Едва оба басилевса ступили на дорожку, очерченную красной глиной, как главный жрец, ушедший из хижины несколько раньше, поднял руки вверх и запел резким скрипучим голосом молитву, обращаясь к статуе Девы. Остальные жрецы принялись вторить ему, слегка раскачиваясь из стороны в сторону. Мелодия росла, ширилась, слова ее хаотически переплетались, сталкивались; из этого хаоса изредка вырывался высокий сильный звук, вонзаясь, словно клинок, в небесную синь, чтобы тут же сломаться со скрежетом и стонами.
Безмолвные вожди и посольство сатархов, склонив головы, жадно ловили слова молитвы, беззвучно шевеля губами, потворяли ее про себя. Только Тихона, теперь почувствовавшего, как огромная усталость, вызванная нервным перенапряжением последнего месяца, придавила ему плечи и выпила до дна все желания и чувства, мелодия молитвы не тронула – он стоял бездумный, отрешенный и безучастный ко всему окружающему…
На несчастных сколотов – жрецы поволокли их к краю пропасти, где и прикончили ударами дубинок по голове – он старался не смотреть. Тихон не выносил человеческих страданий и крови и всегда старался избегать подобных зрелищ.
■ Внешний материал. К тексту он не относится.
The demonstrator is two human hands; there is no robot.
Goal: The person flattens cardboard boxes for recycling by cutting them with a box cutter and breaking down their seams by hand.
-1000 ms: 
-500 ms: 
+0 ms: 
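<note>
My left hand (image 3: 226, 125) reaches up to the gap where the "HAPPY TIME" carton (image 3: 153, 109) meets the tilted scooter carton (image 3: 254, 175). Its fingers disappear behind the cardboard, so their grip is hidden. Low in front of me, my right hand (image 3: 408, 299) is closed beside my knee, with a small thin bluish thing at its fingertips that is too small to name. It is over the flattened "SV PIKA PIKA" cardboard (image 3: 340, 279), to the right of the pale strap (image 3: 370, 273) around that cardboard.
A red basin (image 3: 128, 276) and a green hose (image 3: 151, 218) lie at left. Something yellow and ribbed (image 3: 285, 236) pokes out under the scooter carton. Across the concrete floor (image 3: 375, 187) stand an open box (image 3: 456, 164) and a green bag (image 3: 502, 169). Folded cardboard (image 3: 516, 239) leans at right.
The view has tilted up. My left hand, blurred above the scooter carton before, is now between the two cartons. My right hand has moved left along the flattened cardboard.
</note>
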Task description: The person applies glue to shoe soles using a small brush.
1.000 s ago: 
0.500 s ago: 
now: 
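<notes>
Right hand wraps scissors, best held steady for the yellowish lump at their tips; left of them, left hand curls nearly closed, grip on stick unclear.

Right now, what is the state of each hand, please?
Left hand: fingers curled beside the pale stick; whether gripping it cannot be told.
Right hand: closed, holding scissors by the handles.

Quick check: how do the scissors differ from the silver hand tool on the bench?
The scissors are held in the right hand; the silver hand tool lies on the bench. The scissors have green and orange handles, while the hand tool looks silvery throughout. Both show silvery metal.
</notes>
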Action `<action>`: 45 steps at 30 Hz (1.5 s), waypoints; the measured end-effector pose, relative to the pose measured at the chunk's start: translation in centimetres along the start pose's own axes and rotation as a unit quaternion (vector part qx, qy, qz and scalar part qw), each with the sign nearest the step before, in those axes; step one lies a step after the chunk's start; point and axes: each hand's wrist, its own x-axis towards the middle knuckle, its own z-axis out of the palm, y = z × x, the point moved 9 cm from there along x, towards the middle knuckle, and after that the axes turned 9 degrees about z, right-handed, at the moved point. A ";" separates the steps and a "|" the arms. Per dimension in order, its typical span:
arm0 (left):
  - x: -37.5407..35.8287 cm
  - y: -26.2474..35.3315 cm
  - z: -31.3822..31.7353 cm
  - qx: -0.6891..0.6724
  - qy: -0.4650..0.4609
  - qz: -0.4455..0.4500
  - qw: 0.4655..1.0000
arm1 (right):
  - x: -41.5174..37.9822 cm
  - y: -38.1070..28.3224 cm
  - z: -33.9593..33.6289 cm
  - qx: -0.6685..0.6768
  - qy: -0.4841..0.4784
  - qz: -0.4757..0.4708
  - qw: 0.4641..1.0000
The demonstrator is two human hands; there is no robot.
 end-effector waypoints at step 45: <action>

Даже при дворе Фарнака I Понтийского, никогда не отказывающего себе в удовольствии поприсутствовать вместе с приближенными на казнях своих врагов и нередко заставляющего придворную знать приводить приговор в исполнение, тем самым привязывая ее к себе кровью значительно крепче, чем клятвами верности. Опасаясь потом мести со стороны родственников казненных, те, из боязни за свою жизнь, служили Фарнаку верой и правдой.
После того, как жрецы окропили кровью жертв камень у ног Девы, вымазали кровью ее губы, водрузили головы сколотов на шесты над дымоходами хижин и сбросили их обезглавленные тела в пропасть, началось пиршество, продолжавшееся при свете костров и факелов далеко за полночь.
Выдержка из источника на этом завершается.